The HEROES Act would right this wrong by providing economic relief (including what would be owed retroactively) to approximately 69,000 children and adults in Michigan households that filed taxes with an ITIN. The direct economic impact of this inclusion of ITIN households would be approximately $140 million. This means recipients of these funds can use this money to pay rent, buy groceries, and support their local businesses, all of which strengthen the Michigan economy.

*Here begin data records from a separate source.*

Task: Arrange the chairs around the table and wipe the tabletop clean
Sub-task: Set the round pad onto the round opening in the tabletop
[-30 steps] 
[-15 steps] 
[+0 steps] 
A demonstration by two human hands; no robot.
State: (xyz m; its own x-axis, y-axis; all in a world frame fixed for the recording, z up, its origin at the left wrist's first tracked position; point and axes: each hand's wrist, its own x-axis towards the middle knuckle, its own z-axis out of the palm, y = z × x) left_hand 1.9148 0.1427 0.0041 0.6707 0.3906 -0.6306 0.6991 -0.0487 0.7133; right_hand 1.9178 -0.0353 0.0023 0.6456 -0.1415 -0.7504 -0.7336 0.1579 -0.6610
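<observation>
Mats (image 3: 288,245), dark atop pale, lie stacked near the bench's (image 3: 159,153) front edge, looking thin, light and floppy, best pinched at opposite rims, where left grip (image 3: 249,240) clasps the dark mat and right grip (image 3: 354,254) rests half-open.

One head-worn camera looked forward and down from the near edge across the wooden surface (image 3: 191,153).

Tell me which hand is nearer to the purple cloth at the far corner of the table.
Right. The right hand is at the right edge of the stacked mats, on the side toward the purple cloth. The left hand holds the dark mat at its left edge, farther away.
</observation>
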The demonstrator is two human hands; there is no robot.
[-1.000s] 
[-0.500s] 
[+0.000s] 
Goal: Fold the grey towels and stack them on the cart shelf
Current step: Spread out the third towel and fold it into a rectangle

Plus, while the HEROES Act is full of strong and necessary proposals, the U.S. Senate now has the ability to strengthen it even further. One such proposal would create a $10 billion emergency fund—modeled on a similar fund during the Great Recession—to establish Coronavirus Emergency Assistance Grants. These grants would allow states to provide basic income assistance, emergency aid and subsidized employment to families and individuals facing extreme hardship due to today’s health and economic crises. These funds would be available for immigrants regardless of their documentation status, in addition to other groups that have been made particularly vulnerable due to COVID-19. 

The Senate has the opportunity to remove barriers to adequate health care and nutrition while bolstering economic support for the hardest hit, including communities of color and immigrant families. Unfortunately, the HEALS Act barely puts a Band-Aid on the issues that families are facing, and comes nowhere near healing the wound. 

First, the HEALS Act does not include payments for ITIN filers, deliberately leaving those 69,000 Michigan families out of relief for a fourth straight time and cutting millions of dollars out of circulation in our economy. Second, HEALS provides no guarantees for free coronavirus testing and treatment, regardless of immigration status, leaving the door open for potential price gouging for lifesaving healthcare services that U.S.-born residents and immigrants alike will continue to seek. In addition, instead of securing immigrants’ safety and futures in this country (through the HEROES Act’s automatic extensions of temporary immigration status or work authorization), the HEALS Act includes over $1.5 billion in funding for Customs and Border Protection. 

Without a federal relief bill that includes the necessary health and economic stimulus funding to support U.S.-born and immigrant families alike, their struggles will only worsen, harming our communities and economy. In Michigan, Sens. Debbie Stabenow and Gary Peters know how necessary the HEROES Act’s inclusive policies are to protecting the health and well-being of all Michigan families, and we must continue to call on them to ensure key provisions in the HEROES Act remain on the negotiating table in the Senate.